Two patients have been treated for at least a year, both on the low dose. These boys, who are 7 and 8 years old, saw their scores increase by 4.5 points on the NorthStar Ambulatory Assessment, a 34-point scale used to measure the severity of muscular dystrophy. They entered the study with scores of 24 and 25. For most patients with Duchenne at that age, such scores would either remain the same or decline.
Comparing apples and oranges
In its results last year, Sarepta tested a single dose of a slightly different virus in between the two Pfizer levels and a different truncated dystrophin protein. The boys were younger. Sarepta also used the traditional measurement of protein expression, called a western blot. By that technique, in the first three boys given the treatment, levels of the micro-dystrophin increased to 40% of normal. A fourth boy had an even more dramatic response, the company said last October, with micro-dystrophin levels that were 183% of normal. The four boys had an average improvement of 6.5 points on the North Star survey over nine months.
Sarepta shares are basically flat with where they were before last year’s announcement. Before the Pfizer data were released, analysts on Wall Street warned investors against making direct comparisons between the two studies because the measurements were so different.
But the Pfizer data came in below the expectations of an unnamed expert who spoke with Eun K. Yang, an analyst at Jefferies. That expert expected dystrophin levels above 50% for the Pfizer treatment, but didn’t expect data showing patients got better.
Brian Skorney, an analyst at R.W. Baird, criticized Pfizer for creating its alternative to the western blot in a June 26 note. “One potential reason we could see for Pfizer wanting to use a differentiated technique would be that this new method does not have strong benchmarks and its use could make it more difficult for analysts to make cross trial comparisons,” Skorney wrote. Pfizer said it did some western blot tests, but is not disclosing them.
Pfizer is minimizing one measure Sarepta highlighted: decreases in creatine kinase, an enzyme that shows muscle is being destroyed. Sarepta has argued that such decreases mean its treatment is working; Pfizer said it saw decreases but is not sure how to interpret them, and did not include them in its press release.
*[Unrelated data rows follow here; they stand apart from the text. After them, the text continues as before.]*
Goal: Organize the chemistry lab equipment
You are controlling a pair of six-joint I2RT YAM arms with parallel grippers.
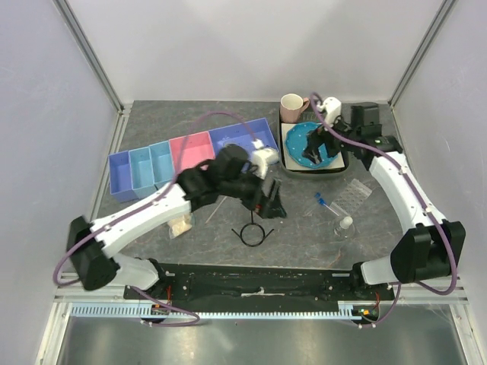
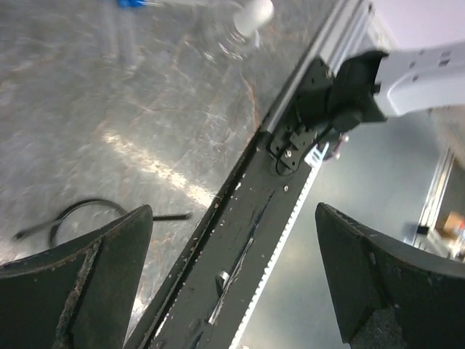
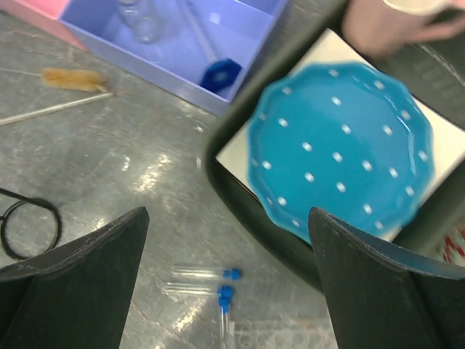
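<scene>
Left hand (image 2: pixel 234 211) hangs low over the tabletop (image 1: pixel 304 243), fingers spread wide, nothing held. Black wire loop (image 1: pixel 256 232) lies on the tabletop just by it, toward the arm bases. Right hand (image 3: pixel 227 218) is above the blue dotted plate (image 3: pixel 341 153), also wide open and empty. Blue-capped vials (image 1: pixel 323 201) lie loose beside the clear tube rack (image 1: pixel 354 191). White-capped clear bottle (image 1: pixel 344 226) sits nearer the bases. Blue-based cylinder (image 3: pixel 218 73) is in the blue bin (image 1: pixel 228 137). Small clear bag (image 1: pixel 180 226) is by the left arm.
</scene>
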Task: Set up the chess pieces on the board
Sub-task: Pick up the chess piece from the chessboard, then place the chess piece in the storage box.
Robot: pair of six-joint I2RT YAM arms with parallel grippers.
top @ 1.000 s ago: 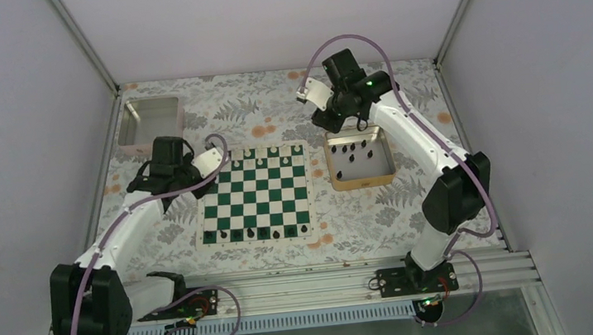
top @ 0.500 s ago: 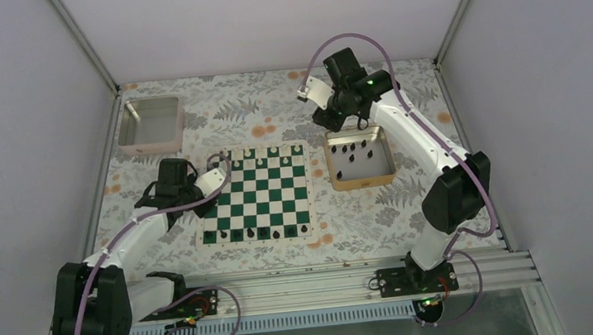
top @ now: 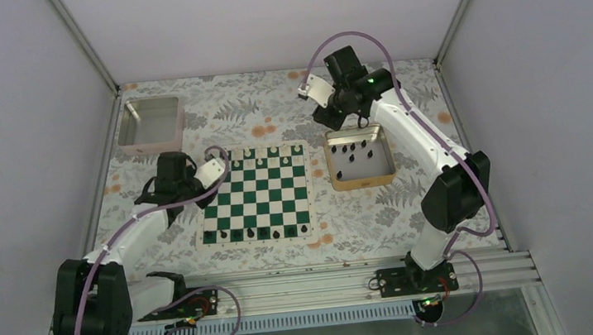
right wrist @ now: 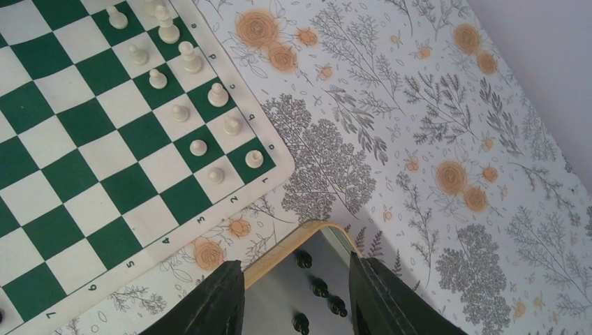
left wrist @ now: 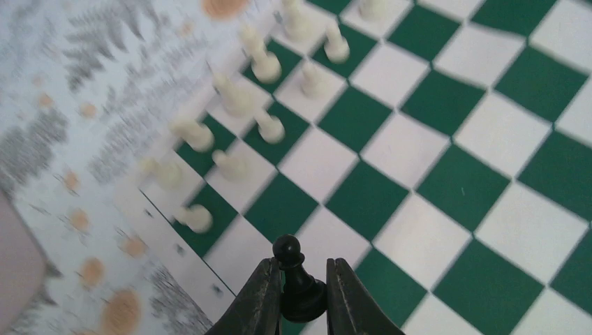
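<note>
The left gripper (left wrist: 303, 279) is clamped on a black pawn (left wrist: 287, 248) — its two dark fingers press the base of the piece from either side. The pawn stands upright between them, its round head clear above the fingertips. In the left wrist view the pawn hangs over the edge squares of the board (top: 256, 197), not far from the corner where the white pieces (left wrist: 265, 66) stand in two rows. Whether its foot touches the mat cannot be told. From above, the left arm reaches to the far-left corner of the board, with its wrist just beside the cream border.

The right gripper (right wrist: 297, 266) has its jaws well apart and holds nothing. It hovers over the far-left corner of the gold-rimmed tray (top: 364, 183), which lies just to the right of the board without touching it. Loose black pieces (top: 356, 154) are scattered inside that tray — four of them show between the dark fingers in the right wrist view.

On the board a near row of black pieces (top: 263, 232) lines the edge closest to the arm bases, one piece to a square. The white pieces fill the two far rows. A pale pink tray (top: 176, 122) sits at the far left of the table, well apart from the board, on the floral cloth (top: 270, 104) that covers the whole surface
</note>
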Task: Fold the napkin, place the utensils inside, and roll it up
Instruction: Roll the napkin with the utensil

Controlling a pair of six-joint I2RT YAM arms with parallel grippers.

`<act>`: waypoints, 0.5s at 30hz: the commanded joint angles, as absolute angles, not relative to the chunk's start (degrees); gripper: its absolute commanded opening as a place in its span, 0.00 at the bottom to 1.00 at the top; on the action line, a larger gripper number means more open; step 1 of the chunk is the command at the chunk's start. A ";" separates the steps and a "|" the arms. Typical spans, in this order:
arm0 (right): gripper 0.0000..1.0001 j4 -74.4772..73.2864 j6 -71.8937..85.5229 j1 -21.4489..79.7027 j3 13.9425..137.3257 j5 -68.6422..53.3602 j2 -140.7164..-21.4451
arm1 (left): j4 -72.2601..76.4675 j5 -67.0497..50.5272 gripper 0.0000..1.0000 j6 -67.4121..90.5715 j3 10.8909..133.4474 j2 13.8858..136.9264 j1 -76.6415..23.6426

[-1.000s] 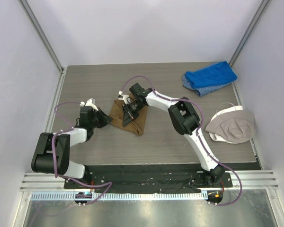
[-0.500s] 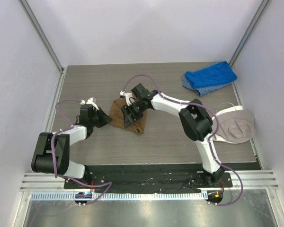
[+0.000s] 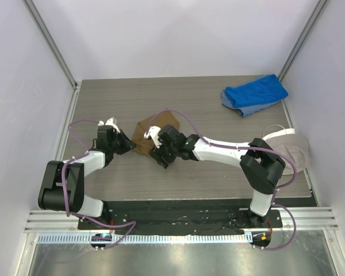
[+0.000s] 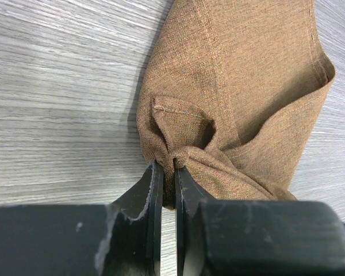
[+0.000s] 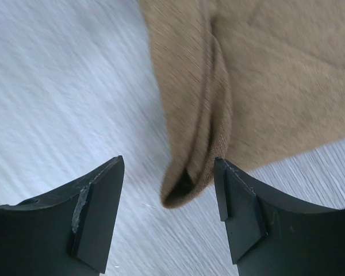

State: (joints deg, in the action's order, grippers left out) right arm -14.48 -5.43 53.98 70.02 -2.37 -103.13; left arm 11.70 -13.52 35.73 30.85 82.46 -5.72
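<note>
My right pincer [image 3: 161, 156] has slid off the middle of the tan-brown cloth napkin [image 3: 156, 127] to its near edge, toward my bases, fingers spread. My right elbow has swung far out to the right. The napkin's far half now lies uncovered.

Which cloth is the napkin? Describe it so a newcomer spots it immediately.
On the grey wooden table, look left of centre. The napkin is the folded tan-brown cloth pinched by the left gripper, unlike the blue cloth and pale cap at the right.
</note>
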 commanded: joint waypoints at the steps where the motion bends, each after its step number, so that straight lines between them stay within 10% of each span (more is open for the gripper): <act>1: 0.71 -10.99 -6.50 53.88 69.26 3.78 -102.39 | 9.49 -11.78 0.00 34.45 32.08 81.91 -5.62; 9: 0.67 -10.28 -7.21 54.05 67.94 2.90 -102.92 | 9.32 -11.69 0.00 34.54 31.99 81.56 -5.62; 15: 0.41 -13.53 -6.86 54.05 69.69 0.79 -105.99 | 9.05 -11.69 0.00 34.54 32.34 81.83 -5.62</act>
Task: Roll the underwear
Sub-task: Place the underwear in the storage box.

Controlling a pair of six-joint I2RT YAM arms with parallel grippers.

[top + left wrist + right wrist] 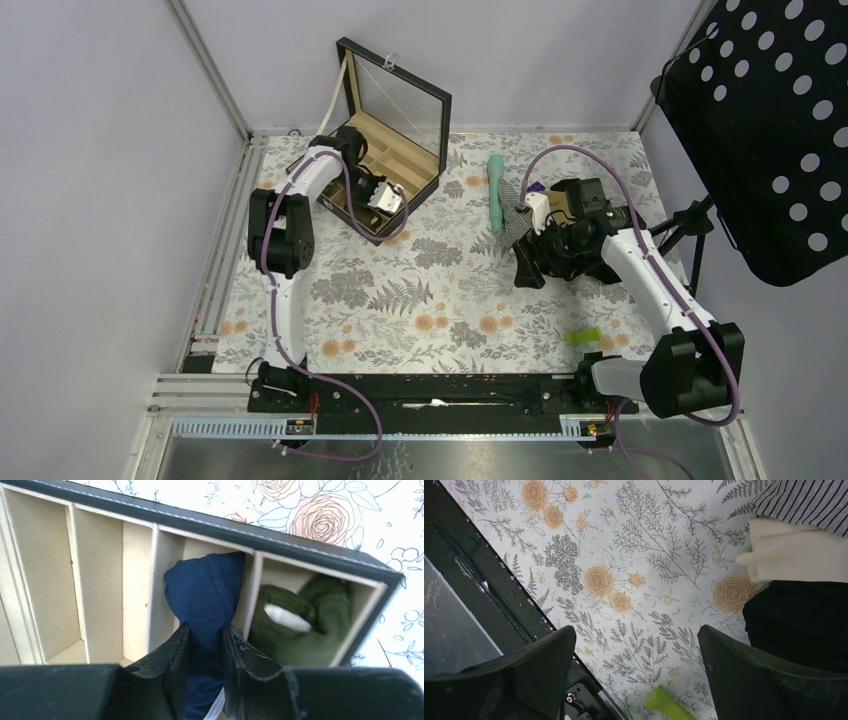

Analysts who are bullish on Sarepta had feared that Pfizer could start its late-stage study as early as the end of this year; that it won’t begin until 2020 is a positive. Sarepta is conducting a 24-patient late-stage study that could read out next year, but it will have to at least begin another study using different manufacturing processes before filing for approval with the FDA.
Sizing up the race
Pfizer bought its muscular dystrophy gene therapy in August 2016 when it purchased Bamboo Therapeutics of Chapel Hill, N.C., for $193 million in cash and up to $495 million that could be paid out in the future. Bamboo was spun out of AskBio, a gene therapy company founded by UNC-Chapel Hill professor Jude Samulski that raised $235 million in April; AskBio is not working on any other Duchenne products.
One of the supposed advantages of Bamboo’s technology is manufacturing. Pfizer said that in the first half of next year it will be making the treatment with “commercial-scale manufacturing processes” using 2,000-liter bioreactors that it will use for making the drug in its Phase 3 study. That will be a plus with regulators and could help it speed ahead.
That leaves Sarepta and Pfizer in a heat. (Solid Biosciences, developing a similar therapy, is left far behind.) The safety issues seen in the Pfizer study are serious, but may be manageable as doctors learn to use its treatment. Comparing the studies, Sarepta’s treatment looks a bit better, but that could be illusory, especially as Pfizer moves to testing a higher dose.